» TASK PROMPT
Output every line below as it stands, dropping only the images.
##### MATERIAL PROVIDED #####
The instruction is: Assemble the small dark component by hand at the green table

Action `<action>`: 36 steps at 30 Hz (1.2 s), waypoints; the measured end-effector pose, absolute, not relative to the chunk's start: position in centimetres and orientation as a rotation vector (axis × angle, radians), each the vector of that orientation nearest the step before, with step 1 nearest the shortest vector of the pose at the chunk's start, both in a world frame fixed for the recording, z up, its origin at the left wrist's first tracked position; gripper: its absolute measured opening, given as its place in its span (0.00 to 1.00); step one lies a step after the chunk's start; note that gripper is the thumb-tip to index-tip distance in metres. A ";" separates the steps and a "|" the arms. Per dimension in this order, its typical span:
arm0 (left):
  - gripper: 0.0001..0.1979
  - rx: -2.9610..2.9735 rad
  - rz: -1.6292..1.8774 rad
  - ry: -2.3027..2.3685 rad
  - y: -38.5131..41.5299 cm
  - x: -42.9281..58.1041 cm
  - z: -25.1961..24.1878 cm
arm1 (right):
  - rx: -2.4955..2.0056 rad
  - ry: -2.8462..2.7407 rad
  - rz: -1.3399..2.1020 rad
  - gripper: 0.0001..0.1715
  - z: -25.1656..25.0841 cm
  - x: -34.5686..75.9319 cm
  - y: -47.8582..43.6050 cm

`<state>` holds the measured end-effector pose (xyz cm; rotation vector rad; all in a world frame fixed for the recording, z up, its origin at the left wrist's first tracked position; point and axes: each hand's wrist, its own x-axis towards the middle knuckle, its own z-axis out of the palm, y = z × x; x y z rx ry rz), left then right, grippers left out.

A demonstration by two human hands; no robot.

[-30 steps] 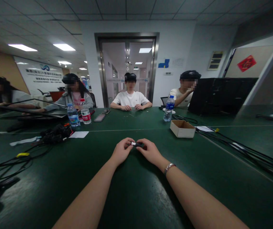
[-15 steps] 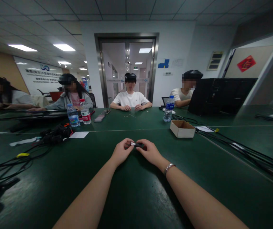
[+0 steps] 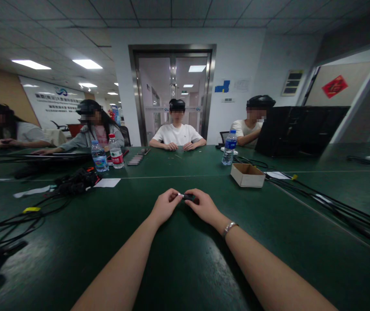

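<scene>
My left hand (image 3: 165, 206) and my right hand (image 3: 202, 206) meet over the middle of the green table (image 3: 185, 259). Between their fingertips they pinch a small dark object with a silver end (image 3: 185, 197), too small to name. Both hands have curled fingers and rest low on the table top. A silver bracelet (image 3: 229, 227) sits on my right wrist.
A small cardboard box (image 3: 247, 174) lies ahead to the right, with black cables (image 3: 327, 198) running past it. Water bottles (image 3: 99, 156) (image 3: 229, 148), a black tangle of gear (image 3: 74, 181) and cables are at the left. Several people sit across the table; a black monitor (image 3: 298, 129) stands at the right.
My hands have barely moved and keep the small object pinched between them. The person at the far left of the table has turned slightly.
</scene>
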<state>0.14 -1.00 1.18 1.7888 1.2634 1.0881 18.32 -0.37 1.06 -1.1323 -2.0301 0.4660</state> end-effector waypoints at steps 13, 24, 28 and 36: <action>0.18 1.844 1.024 1.227 -1.1 0.1 1.2 | -1.095 -2.203 0.308 0.11 1.8 18.1 -1.2; 0.23 1.979 0.934 1.306 -0.9 0.1 0.9 | -1.434 -2.430 0.030 0.13 2.9 19.6 -1.9; 0.25 1.910 0.918 1.287 -0.7 -0.2 0.7 | -1.906 -2.306 -0.026 0.18 3.6 25.6 -1.3; 0.25 1.900 0.893 1.293 -1.2 -0.2 1.2 | -2.384 -1.826 0.058 0.17 4.3 39.7 -3.8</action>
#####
» ANSWER SPACE
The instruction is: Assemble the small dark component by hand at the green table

Action `<action>`: 36 steps at 30 Hz (1.2 s), waypoints; the measured end-effector pose, absolute, not relative to the chunk's start: position in centimetres and orientation as a rotation vector (axis × angle, radians), each the vector of that orientation nearest the step before, with step 1 nearest the shortest vector of the pose at the chunk's start, both in a world frame fixed for the recording, z up, its origin at the left wrist's first tracked position; gripper: its absolute measured opening, given as its place in its span (0.00 to 1.00); step one lies a step after the chunk's start; note that gripper is the thumb-tip to index-tip distance in metres. A ";" separates the steps and a "|" the arms. Per dimension in this order, its typical span:
arm0 (left):
  - gripper: 0.0001..0.1979
  - rx: -2.9610..2.9735 rad
  - rz: -1.6292..1.8774 rad
  - ry: -2.3027..2.3685 rad
  - y: -38.5131..41.5299 cm
  - x: -42.9281..58.1041 cm
  - z: -25.1961..24.1878 cm
arm1 (right):
  - rx: -2.4955..2.0056 rad
  - ry: -2.8462..2.7407 rad
  - rz: -1.3399..2.1020 rad
  - gripper: 0.0001..0.1715
  - z: -25.1656..25.0841 cm
  - x: -34.5686..75.9319 cm
  - y: -47.8582..43.6050 cm

`<state>` holds the measured end-effector pose (xyz cm; rotation vector rad; all in a world frame fixed for the recording, z up, its origin at the left wrist's first tracked position; point and axes: each hand's wrist, its own x-axis towards the middle knuckle, its own z-axis out of the palm, y = z × x; x y z rx ry rz), left then right, grippers left out.

A demonstration by two human hands; no robot.

[-30 steps] 
[-15 steps] 
[+0 steps] 

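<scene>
My left hand (image 3: 165, 206) and my right hand (image 3: 202, 206) meet over the middle of the green table (image 3: 185, 259). Between their fingertips they pinch a small dark object with a silver end (image 3: 185, 197), too small to name. Both hands have curled fingers and rest low on the table top. A silver bracelet (image 3: 229, 227) sits on my right wrist.
A small cardboard box (image 3: 247, 174) lies ahead to the right, with black cables (image 3: 327, 198) running past it. Water bottles (image 3: 99, 156) (image 3: 229, 148), a black tangle of gear (image 3: 74, 181) and cables are at the left. Several people sit across the table; a black monitor (image 3: 298, 129) stands at the right.
My hands have barely moved and keep the small object pinched between them. The person at the far left of the table has turned slightly.
</scene>
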<state>0.14 -1.00 1.18 1.7888 1.2634 1.0881 18.32 -0.37 1.06 -1.1323 -2.0301 0.4660</state> end-effector waypoints at steps 13, 24, 28 and 36: <action>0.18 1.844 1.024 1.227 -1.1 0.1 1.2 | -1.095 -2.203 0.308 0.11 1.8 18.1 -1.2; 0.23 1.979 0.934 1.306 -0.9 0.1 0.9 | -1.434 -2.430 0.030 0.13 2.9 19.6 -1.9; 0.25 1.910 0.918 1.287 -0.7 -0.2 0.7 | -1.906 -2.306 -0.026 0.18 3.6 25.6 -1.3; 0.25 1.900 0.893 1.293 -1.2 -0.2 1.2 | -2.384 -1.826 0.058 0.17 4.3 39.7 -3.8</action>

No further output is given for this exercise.